A exibição do documentário Educação e Ciência por um Brasil que dá certo ocorrerá nesta quarta-feira, 16 de setembro, sob a organização do Sindicato Nacional de Docentes das Instituições de Ensino Superior (Andes). O evento será realizado às 17h na Casa de Cultura Japonesa da Universidade de São Paulo (USP), localizada em São Paulo. Esta exibição faz parte da campanha Lutar não é Crime!, cujo objetivo é enfrentar cortes e ataques ideológicos voltados à educação superior e à ciência no Brasil.

A relevância da educação em destaque no documentário

Com uma duração total de 25 minutos, o documentário é uma produção da Cajuína Filmes, dirigido por André Manfrim. Por meio de depoimentos de diversas personalidades que tiveram suas vidas impactadas pela educação superior e pela ciência, como lideranças estudantis e sindicais, a obra procura oferecer uma mensagem de esperança e resistência frente aos cortes na educação.
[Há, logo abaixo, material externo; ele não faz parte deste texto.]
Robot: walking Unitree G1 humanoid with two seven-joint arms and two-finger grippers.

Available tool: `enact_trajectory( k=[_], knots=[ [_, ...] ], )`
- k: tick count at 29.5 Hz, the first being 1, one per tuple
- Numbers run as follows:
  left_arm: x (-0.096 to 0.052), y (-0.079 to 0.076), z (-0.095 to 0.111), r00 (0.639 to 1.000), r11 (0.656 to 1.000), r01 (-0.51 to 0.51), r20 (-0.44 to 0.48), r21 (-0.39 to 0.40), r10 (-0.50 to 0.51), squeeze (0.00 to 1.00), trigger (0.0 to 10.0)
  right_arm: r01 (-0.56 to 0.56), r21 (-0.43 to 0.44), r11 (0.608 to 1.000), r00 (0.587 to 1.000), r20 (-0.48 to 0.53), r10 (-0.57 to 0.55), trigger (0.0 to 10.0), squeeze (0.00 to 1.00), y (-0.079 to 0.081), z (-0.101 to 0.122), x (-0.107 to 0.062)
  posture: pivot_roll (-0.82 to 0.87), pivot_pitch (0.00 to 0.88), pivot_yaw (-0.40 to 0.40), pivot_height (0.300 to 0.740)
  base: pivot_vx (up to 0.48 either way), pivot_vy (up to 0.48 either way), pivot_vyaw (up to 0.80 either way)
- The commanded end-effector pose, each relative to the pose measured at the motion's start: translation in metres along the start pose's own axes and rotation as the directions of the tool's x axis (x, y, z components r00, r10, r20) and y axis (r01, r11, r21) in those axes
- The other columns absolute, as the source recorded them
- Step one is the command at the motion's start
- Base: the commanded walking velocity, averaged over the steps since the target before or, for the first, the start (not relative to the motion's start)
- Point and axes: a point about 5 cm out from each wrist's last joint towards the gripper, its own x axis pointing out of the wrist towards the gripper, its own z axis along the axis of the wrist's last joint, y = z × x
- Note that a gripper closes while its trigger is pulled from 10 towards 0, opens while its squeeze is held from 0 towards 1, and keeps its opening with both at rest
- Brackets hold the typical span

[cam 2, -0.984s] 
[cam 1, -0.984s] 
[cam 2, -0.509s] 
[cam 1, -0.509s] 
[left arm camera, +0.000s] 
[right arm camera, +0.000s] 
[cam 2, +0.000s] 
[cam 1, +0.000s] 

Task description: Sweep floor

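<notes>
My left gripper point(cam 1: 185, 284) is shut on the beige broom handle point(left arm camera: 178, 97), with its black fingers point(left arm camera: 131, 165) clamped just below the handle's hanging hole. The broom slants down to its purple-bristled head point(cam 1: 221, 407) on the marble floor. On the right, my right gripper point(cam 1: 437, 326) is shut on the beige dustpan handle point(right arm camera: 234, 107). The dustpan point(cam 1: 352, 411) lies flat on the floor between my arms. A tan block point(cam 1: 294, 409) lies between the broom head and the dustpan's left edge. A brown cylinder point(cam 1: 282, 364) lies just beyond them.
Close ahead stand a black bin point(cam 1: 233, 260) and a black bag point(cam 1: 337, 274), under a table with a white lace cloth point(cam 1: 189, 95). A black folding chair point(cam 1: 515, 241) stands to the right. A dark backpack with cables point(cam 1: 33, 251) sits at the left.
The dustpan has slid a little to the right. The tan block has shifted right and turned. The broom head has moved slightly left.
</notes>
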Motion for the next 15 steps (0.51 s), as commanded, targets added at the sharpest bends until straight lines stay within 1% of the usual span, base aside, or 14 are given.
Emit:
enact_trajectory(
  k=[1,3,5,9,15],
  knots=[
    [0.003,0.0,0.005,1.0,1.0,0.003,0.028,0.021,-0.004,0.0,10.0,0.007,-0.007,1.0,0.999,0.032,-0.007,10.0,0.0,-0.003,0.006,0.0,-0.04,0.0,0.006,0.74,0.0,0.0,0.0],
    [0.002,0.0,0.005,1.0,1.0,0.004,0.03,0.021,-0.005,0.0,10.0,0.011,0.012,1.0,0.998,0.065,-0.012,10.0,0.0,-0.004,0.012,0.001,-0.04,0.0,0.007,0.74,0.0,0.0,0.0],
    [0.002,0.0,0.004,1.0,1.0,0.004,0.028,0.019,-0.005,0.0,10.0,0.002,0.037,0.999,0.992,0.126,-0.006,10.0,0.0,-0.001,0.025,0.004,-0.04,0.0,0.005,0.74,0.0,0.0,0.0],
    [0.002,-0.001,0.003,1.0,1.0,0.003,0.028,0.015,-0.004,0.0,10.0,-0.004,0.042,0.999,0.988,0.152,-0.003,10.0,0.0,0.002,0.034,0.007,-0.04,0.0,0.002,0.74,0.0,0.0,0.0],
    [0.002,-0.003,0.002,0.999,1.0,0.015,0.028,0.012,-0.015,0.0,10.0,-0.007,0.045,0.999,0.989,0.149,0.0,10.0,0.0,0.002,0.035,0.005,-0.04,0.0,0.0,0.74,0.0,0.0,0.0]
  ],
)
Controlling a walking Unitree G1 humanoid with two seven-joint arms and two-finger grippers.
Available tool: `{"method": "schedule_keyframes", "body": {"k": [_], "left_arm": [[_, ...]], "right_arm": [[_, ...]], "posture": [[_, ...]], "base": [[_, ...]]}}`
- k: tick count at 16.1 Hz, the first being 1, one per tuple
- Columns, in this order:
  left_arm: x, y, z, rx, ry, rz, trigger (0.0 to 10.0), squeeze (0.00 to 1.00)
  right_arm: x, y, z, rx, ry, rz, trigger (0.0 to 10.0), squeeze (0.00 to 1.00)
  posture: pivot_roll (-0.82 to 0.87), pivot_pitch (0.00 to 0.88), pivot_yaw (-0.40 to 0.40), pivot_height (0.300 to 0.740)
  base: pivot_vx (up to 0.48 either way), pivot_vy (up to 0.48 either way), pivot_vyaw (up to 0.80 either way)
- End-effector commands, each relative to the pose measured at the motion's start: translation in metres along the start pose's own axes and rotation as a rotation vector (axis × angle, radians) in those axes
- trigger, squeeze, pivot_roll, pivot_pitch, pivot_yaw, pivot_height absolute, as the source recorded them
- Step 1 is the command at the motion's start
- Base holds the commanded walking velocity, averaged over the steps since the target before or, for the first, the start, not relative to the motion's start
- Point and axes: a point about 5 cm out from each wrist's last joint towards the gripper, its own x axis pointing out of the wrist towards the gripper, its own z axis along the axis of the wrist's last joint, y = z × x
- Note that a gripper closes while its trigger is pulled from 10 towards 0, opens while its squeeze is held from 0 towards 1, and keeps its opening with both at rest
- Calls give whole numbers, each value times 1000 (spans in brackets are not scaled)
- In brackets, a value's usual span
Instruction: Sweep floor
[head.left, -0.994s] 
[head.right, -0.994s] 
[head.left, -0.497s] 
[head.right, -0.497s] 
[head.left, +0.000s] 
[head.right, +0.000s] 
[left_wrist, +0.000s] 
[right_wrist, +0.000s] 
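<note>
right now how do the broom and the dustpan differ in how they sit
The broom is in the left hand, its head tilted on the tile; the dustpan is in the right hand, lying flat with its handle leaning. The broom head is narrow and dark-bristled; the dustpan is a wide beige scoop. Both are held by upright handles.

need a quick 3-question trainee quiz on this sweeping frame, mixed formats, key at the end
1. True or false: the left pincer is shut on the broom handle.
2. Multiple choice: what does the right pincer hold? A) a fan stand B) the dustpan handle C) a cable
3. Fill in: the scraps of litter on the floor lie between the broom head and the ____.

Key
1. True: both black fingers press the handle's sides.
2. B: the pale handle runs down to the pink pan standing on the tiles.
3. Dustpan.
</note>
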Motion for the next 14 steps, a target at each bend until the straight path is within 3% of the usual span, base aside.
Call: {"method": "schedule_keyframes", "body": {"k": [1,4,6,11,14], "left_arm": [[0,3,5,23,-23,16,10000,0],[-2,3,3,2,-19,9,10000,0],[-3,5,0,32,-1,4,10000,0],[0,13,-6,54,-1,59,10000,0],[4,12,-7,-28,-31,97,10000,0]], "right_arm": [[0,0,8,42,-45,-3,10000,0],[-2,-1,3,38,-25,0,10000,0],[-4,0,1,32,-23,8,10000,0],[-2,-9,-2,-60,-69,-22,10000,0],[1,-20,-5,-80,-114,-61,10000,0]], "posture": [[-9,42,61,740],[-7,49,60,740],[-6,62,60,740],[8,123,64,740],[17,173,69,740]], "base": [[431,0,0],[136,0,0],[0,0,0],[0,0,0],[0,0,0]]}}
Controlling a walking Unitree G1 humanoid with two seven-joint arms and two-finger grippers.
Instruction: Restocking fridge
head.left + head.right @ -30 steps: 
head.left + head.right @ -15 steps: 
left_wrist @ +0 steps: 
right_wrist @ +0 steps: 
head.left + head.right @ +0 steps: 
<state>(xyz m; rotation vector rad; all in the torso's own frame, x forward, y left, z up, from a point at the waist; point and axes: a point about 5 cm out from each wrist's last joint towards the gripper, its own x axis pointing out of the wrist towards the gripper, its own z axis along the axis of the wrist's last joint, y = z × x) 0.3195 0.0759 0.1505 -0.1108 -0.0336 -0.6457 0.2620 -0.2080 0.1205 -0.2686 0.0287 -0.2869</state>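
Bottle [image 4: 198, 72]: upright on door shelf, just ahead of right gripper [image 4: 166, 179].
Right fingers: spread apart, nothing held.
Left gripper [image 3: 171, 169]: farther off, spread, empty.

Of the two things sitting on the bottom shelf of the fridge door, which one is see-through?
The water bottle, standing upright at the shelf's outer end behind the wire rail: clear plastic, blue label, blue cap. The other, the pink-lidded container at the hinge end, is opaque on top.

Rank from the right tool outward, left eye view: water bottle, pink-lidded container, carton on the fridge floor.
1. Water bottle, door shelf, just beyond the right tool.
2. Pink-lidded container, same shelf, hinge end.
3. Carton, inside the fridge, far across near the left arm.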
Cláudio Mendonça, presidente do Andes-SN, enfatizou que o filme promove uma reflexão sobre a importância das instituições públicas de ensino e pesquisa para a classe trabalhadora.

Após a sua estreia em São Paulo, o documentário será exibido em várias outras capitais brasileiras. As próximas apresentações estão agendadas para o Rio de Janeiro em 17 de setembro, Brasília em 23 de setembro, Salvador em 24 de setembro, Manaus em 30 de setembro e Curitiba em 7 de outubro. As exibições ocorrerão em locais emblemáticos, como o Salão Nobre do IFCS/UFRJ no Rio de Janeiro e o Cine Passeio em Curitiba.

Importantes dados sobre educação e ciência no Brasil

O documentário aborda informações relevantes sobre o panorama educacional no Brasil. Conforme dados do Instituto Nacional da Propriedade Intelectual (Inpi), mais de 95% da produção científica nacional provém de universidades públicas, sendo que quatro das seis principais instituições que solicitam patentes no Brasil são de ensino superior público.

Além disso, o filme destaca o aumento da inclusão nas universidades públicas, revelando que, nos últimos 20 anos, a quantidade de alunos negros e negras cresceu mais de 22%, atingindo 51,2% do total de matrículas. Informações do Andes revelam que atualmente 64,7% dos alunos dessas instituições vieram, pelo menos em parte, de escolas públicas, e 70,1% pertencem a famílias com renda mensal per capita de até 1,5 salário mínimo.

Esses dados ressaltam a educação superior como um motor de transformação social. O IBGE demonstrou que indivíduos com diploma de ensino superior enfrentam uma taxa de emprego informal 45% inferior àqueles que apenas completaram o ensino médio. Além disso, a média salarial de trabalhadores com ensino superior é 148% superior em relação àqueles que têm apenas o ensino médio, evidenciando ainda mais a importância da educação no contexto econômico do país.